**Data section:**
-------

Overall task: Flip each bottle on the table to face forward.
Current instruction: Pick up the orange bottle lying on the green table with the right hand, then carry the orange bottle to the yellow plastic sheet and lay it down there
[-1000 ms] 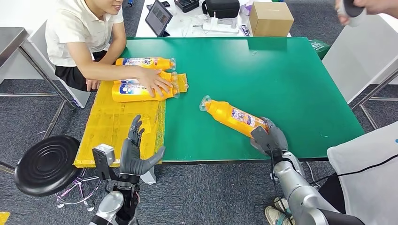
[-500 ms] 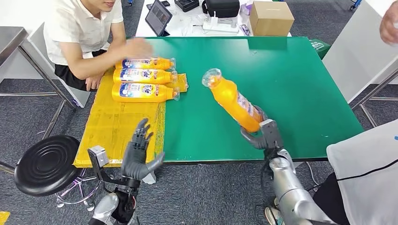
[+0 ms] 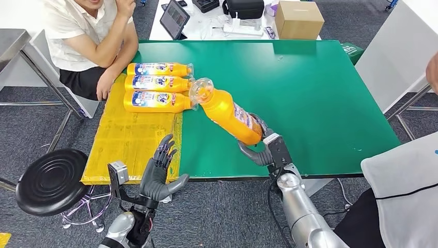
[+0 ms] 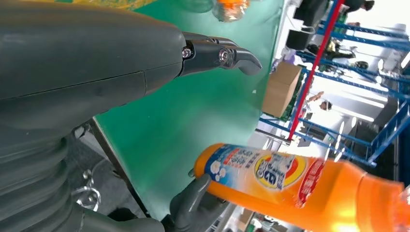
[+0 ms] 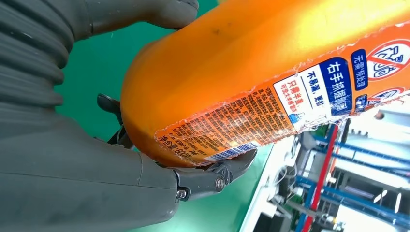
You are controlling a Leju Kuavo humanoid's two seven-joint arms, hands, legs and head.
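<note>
The robot's right hand (image 3: 264, 148) has its fingers (image 5: 220, 176) wrapped round the base of a tall orange plastic detergent bottle with a clear cap (image 3: 227, 114), and holds it off the green desk (image 3: 320, 93), tilted so the cap end points up and away towards the far left. That long axis is what the coming move turns on: the bottle runs from the grasp at its base, near the desk's front edge, diagonally to the cap, which hangs just beside the three orange bottles (image 3: 157, 85) already lying in a row, labels up, caps towards the middle of the desk, on the yellow sheet (image 3: 129, 139). From the right wrist the small-print back label faces the camera (the left wrist view catches the printed brand side), so I judge the bottle needs a roll about its length before it goes down. The left hand (image 3: 160, 170) hangs below the desk's front edge with fingers spread, holding nothing, nearer the yellow sheet than the right hand is. A person in a pale shirt (image 3: 82, 36) sits at the far left corner, hands off the bottles.
</note>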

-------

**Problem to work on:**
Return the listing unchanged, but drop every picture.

**Answer area:**
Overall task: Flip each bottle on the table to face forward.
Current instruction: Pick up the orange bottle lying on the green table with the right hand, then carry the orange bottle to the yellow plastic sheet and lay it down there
[-1000 ms] 
[-500 ms] 
[+0 ms] 
[+0 ms] 
[+0 ms] 
You are controlling a Leju Kuavo humanoid's two seven-joint arms, hands, legs and head.
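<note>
The robot's right hand (image 3: 264, 148) has its fingers (image 5: 220, 176) wrapped round the base of a tall orange plastic detergent bottle with a clear cap (image 3: 227, 114), and holds it off the green desk (image 3: 320, 93), tilted so the cap end points up and away towards the far left. That long axis is what the coming move turns on: the bottle runs from the grasp at its base, near the desk's front edge, diagonally to the cap, which hangs just beside the three orange bottles (image 3: 157, 85) already lying in a row, labels up, caps towards the middle of the desk, on the yellow sheet (image 3: 129, 139). From the right wrist the small-print back label faces the camera (the left wrist view catches the printed brand side), so I judge the bottle needs a roll about its length before it goes down. The left hand (image 3: 160, 170) hangs below the desk's front edge with fingers spread, holding nothing, nearer the yellow sheet than the right hand is. A person in a pale shirt (image 3: 82, 36) sits at the far left corner, hands off the bottles.
</note>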

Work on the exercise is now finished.